To: Mary Cluney who wrote (2635)11/1/2007 2:29:55 PM
From: TimF  Respond to of 42652
 
Problems in government are often problems with the incentives built in to the system, not just the problems with the current office holders. Politicians have a lot of perverse incentives. I recommend you look in to Public Choice economics.

And even if the problem is the current officeholders, well the current bunch isn't unique for all time. Your going to have people in office that will make decisions you think are wrong and/or manage things poorly. That has to be taken as a given. Governments are run by people, and people are imperfect.



To: Mary Cluney who wrote (2635)11/2/2007 5:37:31 PM
From: Peter Dierks  Respond to of 42652
 
"Most private charity (not all) is about the self absorbed donor."

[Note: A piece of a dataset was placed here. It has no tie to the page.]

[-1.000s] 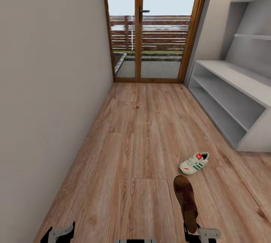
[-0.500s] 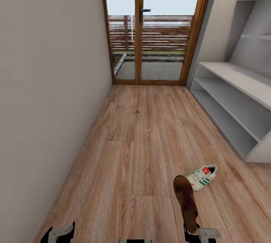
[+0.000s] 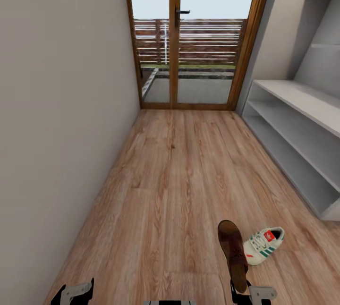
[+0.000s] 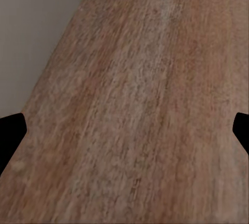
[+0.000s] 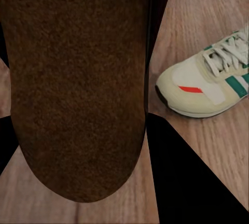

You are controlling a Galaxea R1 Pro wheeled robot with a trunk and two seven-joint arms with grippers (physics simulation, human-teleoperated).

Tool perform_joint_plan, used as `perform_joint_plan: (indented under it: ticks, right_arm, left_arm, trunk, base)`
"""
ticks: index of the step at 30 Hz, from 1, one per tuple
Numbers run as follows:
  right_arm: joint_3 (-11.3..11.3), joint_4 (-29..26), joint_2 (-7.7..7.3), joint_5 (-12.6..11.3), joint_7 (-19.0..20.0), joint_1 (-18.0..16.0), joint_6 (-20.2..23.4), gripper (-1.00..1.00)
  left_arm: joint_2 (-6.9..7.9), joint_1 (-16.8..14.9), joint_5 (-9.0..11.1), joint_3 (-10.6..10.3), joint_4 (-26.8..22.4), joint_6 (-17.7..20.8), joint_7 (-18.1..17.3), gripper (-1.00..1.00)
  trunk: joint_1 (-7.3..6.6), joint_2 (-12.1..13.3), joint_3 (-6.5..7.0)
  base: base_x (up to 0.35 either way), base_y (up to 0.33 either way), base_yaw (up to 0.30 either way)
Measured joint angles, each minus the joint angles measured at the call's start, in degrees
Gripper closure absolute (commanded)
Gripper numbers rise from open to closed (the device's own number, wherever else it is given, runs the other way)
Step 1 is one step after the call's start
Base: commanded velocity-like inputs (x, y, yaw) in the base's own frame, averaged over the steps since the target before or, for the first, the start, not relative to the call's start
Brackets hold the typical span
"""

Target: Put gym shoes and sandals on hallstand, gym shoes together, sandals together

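Observation:
A brown sandal (image 3: 233, 248) stands on end above the corridor floor (image 3: 179, 173), and my right gripper (image 3: 246, 292) is shut on its lower end. In the right wrist view its dark brown sole (image 5: 78, 78) lies between the black fingers (image 5: 181, 177). One white gym shoe (image 3: 262, 245) with green stripes lies on the floor just right of the held sandal, and its toe (image 5: 199, 89) shows beside the sole. The light grey hallstand (image 3: 302, 121) stands along the right wall. My left gripper (image 3: 73, 292) hangs low at the left, open over bare planks (image 4: 124, 130).
A plain grey wall (image 3: 61, 106) runs close along the left side. A wood-framed glass door (image 3: 193, 36) closes the far end of the corridor, with a fence outside.
The camera has moved forward, so the gym shoe and the hallstand now sit nearer and further right. Both arms and the held sandal keep their places in the view.

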Motion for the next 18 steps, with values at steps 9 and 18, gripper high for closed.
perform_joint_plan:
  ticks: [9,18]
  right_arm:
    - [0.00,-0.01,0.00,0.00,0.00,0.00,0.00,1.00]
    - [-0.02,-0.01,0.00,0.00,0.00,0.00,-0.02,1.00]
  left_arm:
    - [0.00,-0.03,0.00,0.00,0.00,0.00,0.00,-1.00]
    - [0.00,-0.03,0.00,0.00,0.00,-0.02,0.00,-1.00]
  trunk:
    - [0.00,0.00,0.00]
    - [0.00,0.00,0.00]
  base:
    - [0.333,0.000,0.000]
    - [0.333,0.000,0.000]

I am extremely grateful that I can state that your perception is quite reversed. Some charity is about a self absorbed donor, but most is about a common vision for providing something that the market does not do efficiently. Are you telling me that most of the people serving at the soup kitchen are there for appearances? The doctors who serve in foreign countries are there for glory? Etc.?

"There is a lot of private charity in the muslim world and in South America."

There used to be much more in America, but government has subsumed the role. Charitable people tend to be sensitive to duplication of efforts.

"Charity is one thing, but the concept of a government of the people, by the people, and for the people is something else."

Great, but nowhere in the Constitution does it say I have to pay for cancer treatment on the guy downtown who chooses not to work. Any government that would inflict that on its citizens has become tyrannical.

"There are some things government can do better."

And all three of those roles that the Federal government can do better are written into the Constitution.